# Forum Learning Russian Language Grammar and Vocabulary  о разнице слов..

## paramita

Здравствуйте!
Прошу вас объяснить разницу слов "отдел", "отделение", "филиал" в контекстах.
Заранее спасибо!

----------


## Полуношник

> Здравствуйте!
> Прошу вас объяснить разницу слов "отдел", "отделение", "филиал" в контекстах.
> Заранее спасибо!

 Обычно, отделение - это часть предприятия, которая занимается крупным независимым направлением и полностью отвечает за весь цикл производства. Например "Отделение нанотехнологий" или "Отделение глобальных систем позиционирования" какого-нибудь инновационного предприятия. Отдел занимается более узкой проблемой, результаты его деятельности используются внутри предприятия, возможно разными отделениями. Например, "Отдел систем управления" на том же предприятии. Но чёткой границы между отделом и отделением нет. Часто можно выбрать и то и другое название.  
Вспомогательные подразделения почти всегда отделы: "отдел кадров", "отдел технического контроля". 
В больницах - всегда отделения: хирургическое, терапевтическое и т.д. (но отдел кадров). 
Филиал - это географически удалённая часть предприятия.
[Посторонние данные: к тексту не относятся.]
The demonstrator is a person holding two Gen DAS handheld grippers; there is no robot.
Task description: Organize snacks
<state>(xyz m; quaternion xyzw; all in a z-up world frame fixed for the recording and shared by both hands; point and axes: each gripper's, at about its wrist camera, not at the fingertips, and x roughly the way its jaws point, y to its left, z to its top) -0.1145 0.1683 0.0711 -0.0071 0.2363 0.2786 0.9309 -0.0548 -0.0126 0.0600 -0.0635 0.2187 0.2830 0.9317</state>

Например, центральный офис в Нью-Йорке и филиал в Анкоридже.

----------


## Vadim Mo

Немного добавлю.
Отделения существуют, как правило, в организациях научно-исследовательской направленности. На обычных предприятиях более крупное, чем отдел, подразделение это управление или департамент. Такова структура, например, "Газпрома": отделы, управления, департаменты. 
А вот примеры. 
Я долго проработал в плановом отделе.
Наша фирма небольшая, и отдела кадров у нас нет.
Проработав несколько лет в цехе, он перешёл в производственно-технический отдел.
Наш отдел совсем небольшой, в нём всего 5 человек, включая начальника. 
Наша компания имеет филиалы в Челябинске и Самаре.
Его назначили директором филиала.  
В отделении математического моделирования нашего научно-исследовательского института  проходят практику студенты университета.

----------


## abehterev

Я тут вспомнил, что у милиции отделения  ::

----------


## Vadim Mo

Отделение вообще многозначное слово.

----------